Return only the lines running from the first line of the listing through the one with "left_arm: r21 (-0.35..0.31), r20", unchanged.

◆ ◆ ◆ ◆ ◆ ◆ ◆

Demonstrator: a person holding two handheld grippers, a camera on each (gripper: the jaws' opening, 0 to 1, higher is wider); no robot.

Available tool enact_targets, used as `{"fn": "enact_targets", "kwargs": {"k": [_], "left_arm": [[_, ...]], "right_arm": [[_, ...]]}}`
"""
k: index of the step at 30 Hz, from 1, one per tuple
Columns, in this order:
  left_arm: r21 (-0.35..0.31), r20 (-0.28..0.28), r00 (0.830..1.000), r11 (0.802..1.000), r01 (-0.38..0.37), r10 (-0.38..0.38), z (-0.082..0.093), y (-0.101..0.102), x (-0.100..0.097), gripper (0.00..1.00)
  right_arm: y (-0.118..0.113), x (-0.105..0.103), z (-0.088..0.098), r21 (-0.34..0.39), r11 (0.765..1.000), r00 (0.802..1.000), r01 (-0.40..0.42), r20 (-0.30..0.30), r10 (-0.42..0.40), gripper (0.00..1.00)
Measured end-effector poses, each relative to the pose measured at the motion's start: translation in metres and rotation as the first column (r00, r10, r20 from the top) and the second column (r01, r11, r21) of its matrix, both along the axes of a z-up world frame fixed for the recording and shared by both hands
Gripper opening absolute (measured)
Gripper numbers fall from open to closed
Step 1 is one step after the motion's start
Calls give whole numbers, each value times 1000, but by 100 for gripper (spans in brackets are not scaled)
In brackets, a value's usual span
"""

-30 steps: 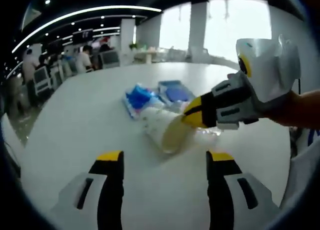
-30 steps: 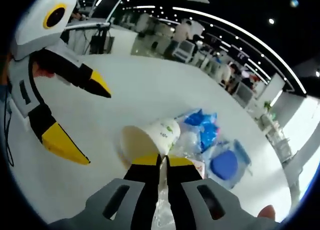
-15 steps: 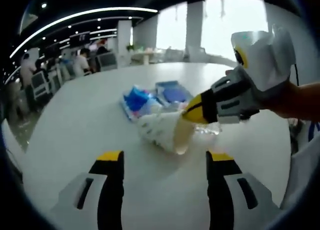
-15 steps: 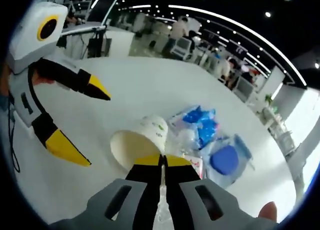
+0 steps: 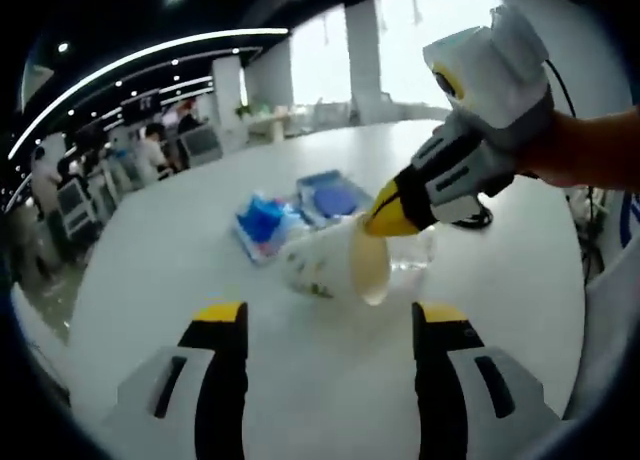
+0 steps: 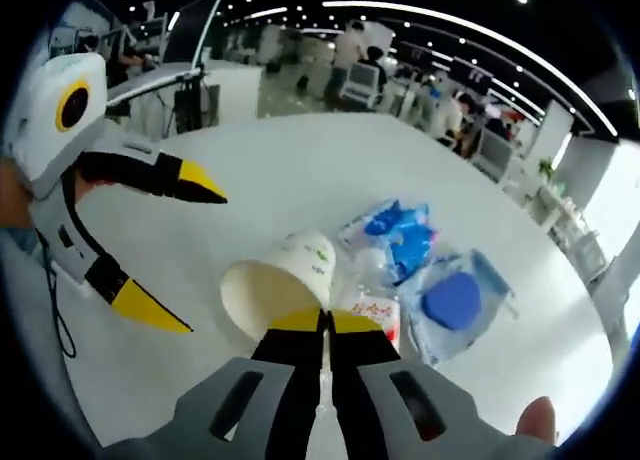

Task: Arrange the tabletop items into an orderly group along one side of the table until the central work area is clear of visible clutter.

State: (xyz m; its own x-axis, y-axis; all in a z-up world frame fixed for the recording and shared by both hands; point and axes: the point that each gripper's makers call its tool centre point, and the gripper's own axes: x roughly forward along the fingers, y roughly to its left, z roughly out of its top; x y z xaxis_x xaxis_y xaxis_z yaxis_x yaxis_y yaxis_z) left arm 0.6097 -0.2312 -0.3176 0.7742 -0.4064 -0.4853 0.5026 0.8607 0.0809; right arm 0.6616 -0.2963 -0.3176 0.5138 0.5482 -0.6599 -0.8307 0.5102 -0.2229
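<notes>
Just ahead of the right gripper (image 6: 323, 322), the paper cup (image 6: 283, 281) hangs by its rim, pinched between the closed jaws and tipped sideways, probably to carry it toward the blue packets (image 6: 400, 235) beyond. The left gripper (image 5: 330, 325) waits wide apart, holding nothing, below the cup.

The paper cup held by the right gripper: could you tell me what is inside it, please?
The paper cup is tipped with its mouth open to both views. Its pale inner wall looks bare and nothing sits in it. The right gripper pinches the rim, hiding that bit.
</notes>
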Motion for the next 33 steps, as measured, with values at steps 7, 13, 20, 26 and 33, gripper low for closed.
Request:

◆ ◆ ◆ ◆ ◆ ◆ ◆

__TASK RESPONSE__:
Demonstrator: a person holding two handheld grippers, a camera on each (gripper: the jaws' opening, 0 to 1, higher is wider); no robot.

Available tool enact_targets, used as `{"fn": "enact_targets", "kwargs": {"k": [_], "left_arm": [[_, ...]], "right_arm": [[_, ...]]}}`
"""
k: index of the step at 30 Hz, from 1, one per tuple
Columns, in this order:
  left_arm: r21 (-0.35..0.31), r20 (-0.28..0.28), r00 (0.830..1.000), r11 (0.802..1.000), r01 (-0.38..0.37), r10 (-0.38..0.38), z (-0.082..0.093), y (-0.101..0.102), x (-0.100..0.097), gripper (0.00..1.00)

No more output remains.